Chiusi l'anta dell'armadietto e appoggiai le spalle contro il metallo, sentii il freddo pungermi le scapole e penetrare nelle ossa. Non fu facile dimenticare la scena che avevo visto pochi giorni prima in quel vicolo tenebroso. Anzi, in alcuni momenti fui io stessa a cercare di ricordarla. Se sentivo lo scoppiettio delle fiamme bruciare nello stomaco, richiamavo alla mente le mani salde su quei polsi, la paura intrecciata all'intestino, i passi decisi e le lesioni sulla pelle. Il calore nel corpo così svaniva e venivo investita da un gelo nordico che m'avvolgeva, spogliandomi di tutte le energie che possedevo. Non era una sensazione piacevole, ma era l'unica che mi permetteva di non pensare ai miei fratelli, a mia madre e al mondo intero. Tuttavia, dopo poco tempo la percezione di non sentirmi più consumata mi pesava, il freddo diventava troppo e mi ritrovavo in una bolla che mi isolava dal presente, così tentavo di allontanare i frammenti di quella scena e lasciavo che la collera tornasse. Sospirai e mi diressi verso l'aula di teatro, avevo scelto questa disciplina agli albori del mio terzo anno, affascinata da qualsiasi arte fosse presente sulla terra. In quel momento, le mie intenzioni di continuarlo erano nulle, ma dovetti obbligarmi a muovere le mie gambe rigide in direzione del teatro scolastico. Varcai la soglia dell'aula e un gremito di studenti mi comparve davanti, tutti accalcati davanti al professore per udire le sue parole. Una serie di panche si estendevano a cascata verso il basso, il professor Bretman, un uomo giovane con i capelli corvini e il viso rotondo, sedeva sulla piattaforma innalzata che ospitava gli spettacoli. Mi sedetti su una delle panche, più o meno a metà della sala, evitando di immischiarmi in quella calca di gente stupida e poco furba a tal punto da soffocarsi a vicenda, stretti in una morsa collettiva di curiosità per le parole del professore.

- Buongiorno, ragazzi. Oggi vi proporrò un'esperienza diversa dal solito scambio di battute. Voglio che vi cimentiate nell'arte dei monologhi. I monologhi, nel teatro, servono per aprire la mente alle insidie interne dei personaggi.

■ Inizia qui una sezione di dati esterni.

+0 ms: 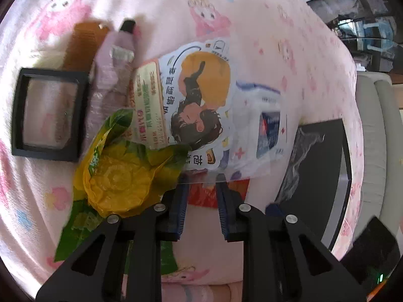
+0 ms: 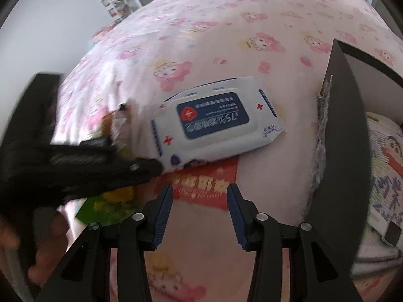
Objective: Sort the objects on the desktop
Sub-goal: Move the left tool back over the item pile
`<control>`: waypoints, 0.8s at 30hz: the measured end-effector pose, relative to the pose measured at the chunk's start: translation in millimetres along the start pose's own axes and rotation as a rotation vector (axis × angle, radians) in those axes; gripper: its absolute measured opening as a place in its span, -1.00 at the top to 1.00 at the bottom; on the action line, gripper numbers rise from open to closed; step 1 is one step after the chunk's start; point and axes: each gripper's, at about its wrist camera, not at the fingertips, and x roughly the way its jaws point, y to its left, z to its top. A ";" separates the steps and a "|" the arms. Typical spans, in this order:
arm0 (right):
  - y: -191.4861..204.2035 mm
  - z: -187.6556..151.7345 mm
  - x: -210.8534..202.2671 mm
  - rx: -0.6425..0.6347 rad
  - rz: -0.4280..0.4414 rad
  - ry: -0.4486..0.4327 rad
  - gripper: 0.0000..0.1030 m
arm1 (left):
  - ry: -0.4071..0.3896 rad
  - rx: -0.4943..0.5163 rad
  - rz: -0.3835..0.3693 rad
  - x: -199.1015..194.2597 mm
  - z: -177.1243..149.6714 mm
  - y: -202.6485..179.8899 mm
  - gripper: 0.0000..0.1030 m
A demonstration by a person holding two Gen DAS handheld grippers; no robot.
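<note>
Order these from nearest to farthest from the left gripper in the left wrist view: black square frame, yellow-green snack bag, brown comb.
1. Yellow-green snack bag, just left of the left gripper.
2. Black square frame, farther left.
3. Brown comb, farthest, upper left.

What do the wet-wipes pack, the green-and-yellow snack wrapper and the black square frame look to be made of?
Wet-wipes pack: soft plastic film, slightly glossy, sagging at its edges with a printed flap label.
Green-and-yellow snack wrapper: thin crinkled plastic film, shiny, moulded over a round embossed cake.
Black square frame: rigid, matte, probably plastic; its clear pane could be plastic or glass.
</note>
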 end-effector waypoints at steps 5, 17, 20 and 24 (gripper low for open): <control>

Per entrarci al meglio, dovete liberarvi delle vostre e lasciar spazio a quelle dovete interpretare. -

Gli altri studenti esultarono a bassa voce, i loro commenti riecheggiavano nell'ampio teatro e mi giungevano confusi all'orecchio facendomi sospirare continuamente.

- Il monologo che dovremo studiare è quello di Jimmy Porter, Il suo è un personaggio arrabbiato, una rabbia totale e totalizzante. Nasce dall'insoddisfazione della sua posizione nella società e di non riuscire ad accontentarsi di quello che ha. La rabbia, ragazzi miei, ha tante sfumature diverse. Immagino che tutti noi almeno una volta nella vita ci siamo arrabbiati e fatti carico di eventi frustranti. Tuttavia, con il monologo di Jimmy Porter voglio insegnarvi che vivere di rabbia, significa vivere infelici. -

Il professore scrutò le espressioni degli studenti per un po', cercando di individuare le reazioni al suo discorso. L'aula era silenziosa e tutti gli prestavano attenzione, tranne me. Mi ero accasciata sulla panca e guardavo il soffitto, contando le luci in fila.

- Signorina Amirson, potrei avere l'onore di averla qui accanto a me? – Alzai il capo di scatto, tutti si erano voltati verso di me e mi fissavano. Il professore sorrideva sornione e un brusio echeggiò nell'aria. Serrai i denti e inclinai il capo verso il basso, puntando gli occhi dritti in quelli dell'insegnante.

- No. –

- Non credo abbia scelta, venga qui o questo atteggiamento risulterà sul suo curriculum scolastico entro la fine della giornata. –

Feci dei respiri profondi, continuando a sfidarlo e serrando i pugni. Mi alzai lentamente e scesi le scale con passo pesante. L'accalcamento di studenti si aprì in due, creando uno spazio ampio dove sarei dovuta passare, sotto lo sguardo di tutti. Li ignorai, giunsi davanti al professore che mi squadrò, in attesa che seguissi le sue indicazioni e mi posizionassi accanto a lui. Rimasi impassibile, non volli dargli la soddisfazione di avermi infastidita. Appoggiai le mani sulla piattaforma e sollevai il mio peso. Mi voltai, avevo gli occhi di tutti puntati addosso e la presenza del professore accanto a me.